You’ve already read about opening act Lauren Ruth Ward, but watching her live makes me want to be wearing a tight red dress holding a cigarette and a whiskey neat. She’s sexy and gritty and exuberant, and she is the kind of cool that can pull off rainbow striped pants and several colors in her hair.
“I almost wore khaki trousers,” she laughed after someone shouted a compliment about her wardrobe. “Vegas can get the khaki trousers.”
Ward and her band tore through staples like “Make Love to Myself” and “Blue Collar Sex Kitten” while the audience watched in awe. Her raw vocals soar in a way that can’t be tapped in a recording studio, and she worked the stage like a true pro.

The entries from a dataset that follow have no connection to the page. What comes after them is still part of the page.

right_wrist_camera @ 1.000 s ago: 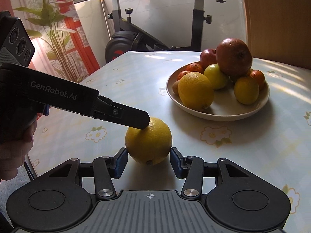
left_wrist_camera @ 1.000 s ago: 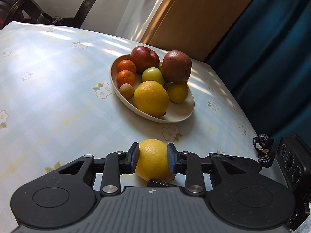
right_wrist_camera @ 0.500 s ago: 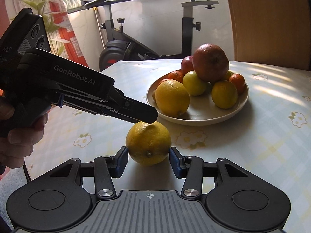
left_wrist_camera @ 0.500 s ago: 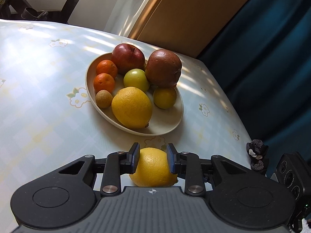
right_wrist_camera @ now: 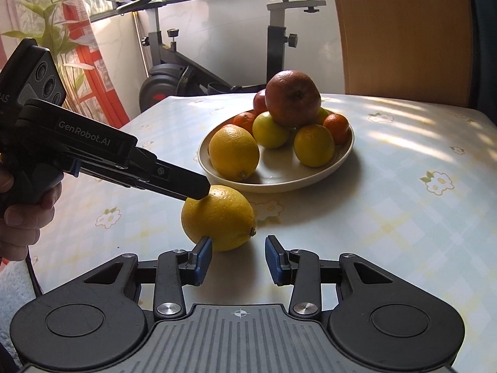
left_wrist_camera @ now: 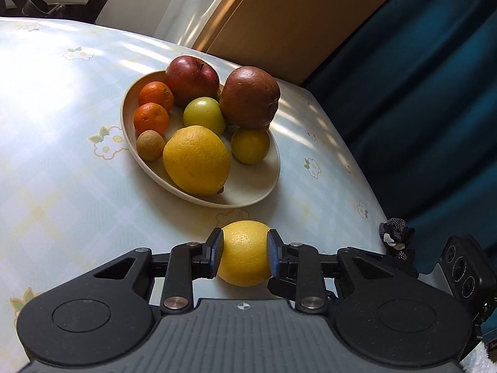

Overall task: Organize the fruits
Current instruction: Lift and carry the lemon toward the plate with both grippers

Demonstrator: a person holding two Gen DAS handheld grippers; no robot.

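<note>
Table (right_wrist_camera: 403, 217) under a pale checked floral cloth. Beyond its far edge: exercise bike (right_wrist_camera: 273, 40) against the white wall, plant (right_wrist_camera: 52, 28) left of it, wooden panel (right_wrist_camera: 400, 31) right. Teal curtain (left_wrist_camera: 419, 77) beside the table.

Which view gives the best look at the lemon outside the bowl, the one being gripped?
The right wrist view: the lemon shows nearly whole, nub included, with the left hand-held gripper clamped on it. In the left wrist view, that gripper's pads cover the lemon's sides and its body hides the bottom.
</note>
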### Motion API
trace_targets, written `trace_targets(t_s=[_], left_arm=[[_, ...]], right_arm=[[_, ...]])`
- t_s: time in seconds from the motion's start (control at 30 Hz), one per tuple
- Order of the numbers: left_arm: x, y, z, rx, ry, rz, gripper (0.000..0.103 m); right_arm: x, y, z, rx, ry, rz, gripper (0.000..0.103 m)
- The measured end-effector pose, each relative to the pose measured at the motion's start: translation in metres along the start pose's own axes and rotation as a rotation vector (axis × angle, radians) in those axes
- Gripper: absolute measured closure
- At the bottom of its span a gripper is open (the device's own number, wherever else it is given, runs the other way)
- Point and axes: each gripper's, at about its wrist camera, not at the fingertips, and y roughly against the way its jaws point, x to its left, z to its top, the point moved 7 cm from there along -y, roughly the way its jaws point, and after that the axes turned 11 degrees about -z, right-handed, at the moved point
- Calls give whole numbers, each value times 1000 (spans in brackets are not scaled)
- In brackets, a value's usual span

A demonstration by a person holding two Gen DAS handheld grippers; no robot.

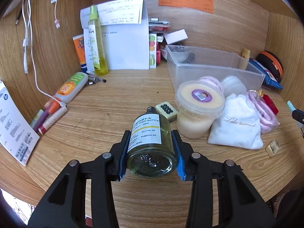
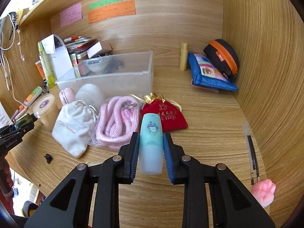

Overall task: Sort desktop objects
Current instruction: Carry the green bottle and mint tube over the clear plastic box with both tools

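My left fingers (image 1: 151,152) grip a green pump bottle (image 1: 150,142), its nozzle pointing to twelve o'clock above the bench (image 1: 114,98). My right fingers (image 2: 151,152) clamp a teal tube (image 2: 151,142), red pouch (image 2: 167,117) at twelve o'clock.

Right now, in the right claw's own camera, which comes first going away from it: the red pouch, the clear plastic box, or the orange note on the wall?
1. Red pouch, just ahead.
2. Clear plastic box, farther back, left.
3. Orange note, on the back wall.
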Motion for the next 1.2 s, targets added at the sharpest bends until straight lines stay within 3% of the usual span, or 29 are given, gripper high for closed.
trace_targets(t_s=[0.4,0.7,1.2], left_arm=[[-16,28,29,-79,-28,-33,62],[-40,36,66,-134,-109,-59,62],[-87,7,122,-151,-221,-158,62]], right_arm=[[11,22,19,-71,16,47,80],[28,38,51,-153,72,75,80],[61,29,105,-216,129,147,80]])
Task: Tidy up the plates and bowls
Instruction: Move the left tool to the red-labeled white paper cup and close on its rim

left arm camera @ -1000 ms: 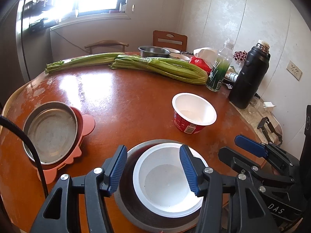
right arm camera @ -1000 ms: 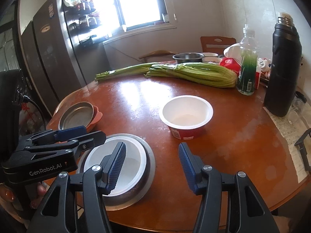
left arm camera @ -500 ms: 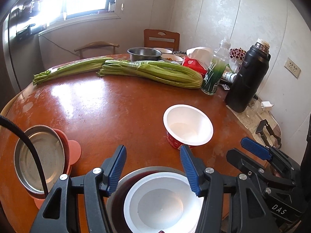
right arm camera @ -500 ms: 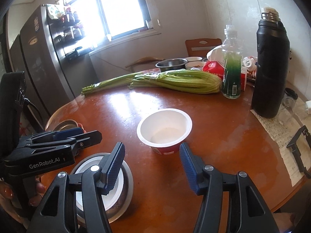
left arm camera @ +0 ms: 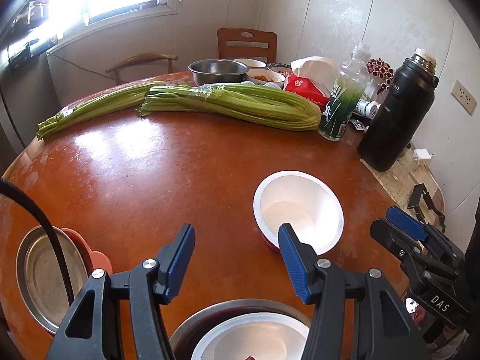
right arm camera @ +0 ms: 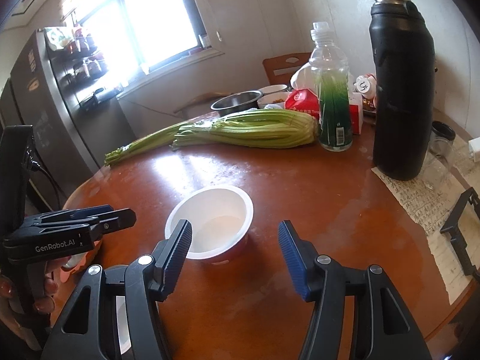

Still, though, she stays humble and true to her roots. She politely asked the collective audience if she could take a photo of us, mumbling, “Look, mom, it really happened!” Her excitement and gratitude were palpable in this moment, and she was sure to acknowledge those who helped her along the way. It was interesting — she closed out her set saying, “We are Lauren Ruth Ward,” a full team effort.
It’s safe to say all eyes were on the stage after Lauren Ruth Ward, an act that would surely be tough to follow. But, you can never underestimate the power of an actor/singer double threat like Shakey Graves.
Born Alejandro Rose-Garcia, the Austin native had a full spectacle in store for his set. Retro television displays and a marquee sign bearing his stage name were the backdrop, and mood lighting set the tone. He opened with a perennial favorite, “Roll the Bones,” to the delight of the now-packed venue.
Shakey Graves, always the entertainer, had to tell us a story in between songs. The story was about Garth Nazarth, a man who blames everything on other people. He would dream too big and wouldn’t look at what was already in front of him. This part of the performance harkened back to his “busker” days entertaining patrons attending the Edward Sharpe and Mumford & Sons Railroad Revival Tour
“Counting Sheep” must have been the agreed-upon song to film because the crowdscape was a sea of cell phones, but technology stayed stored for most of the rest of the show — except, as promised, encore “Dearly Departed.”
As the sounds of pure Americana drifted through the air, I couldn’t help but think about this genre is the musical equivalent of comfort food. It’s easy and steady and sometimes just what you need, and if it’s done well then it will be something you go back to again and again. It feels as though all is well, and you can take a moment and enjoy it peacefully. Lauren Ruth Ward and Shakey Graves brought that feeling on Thursday night, and I can’t wait to see them again.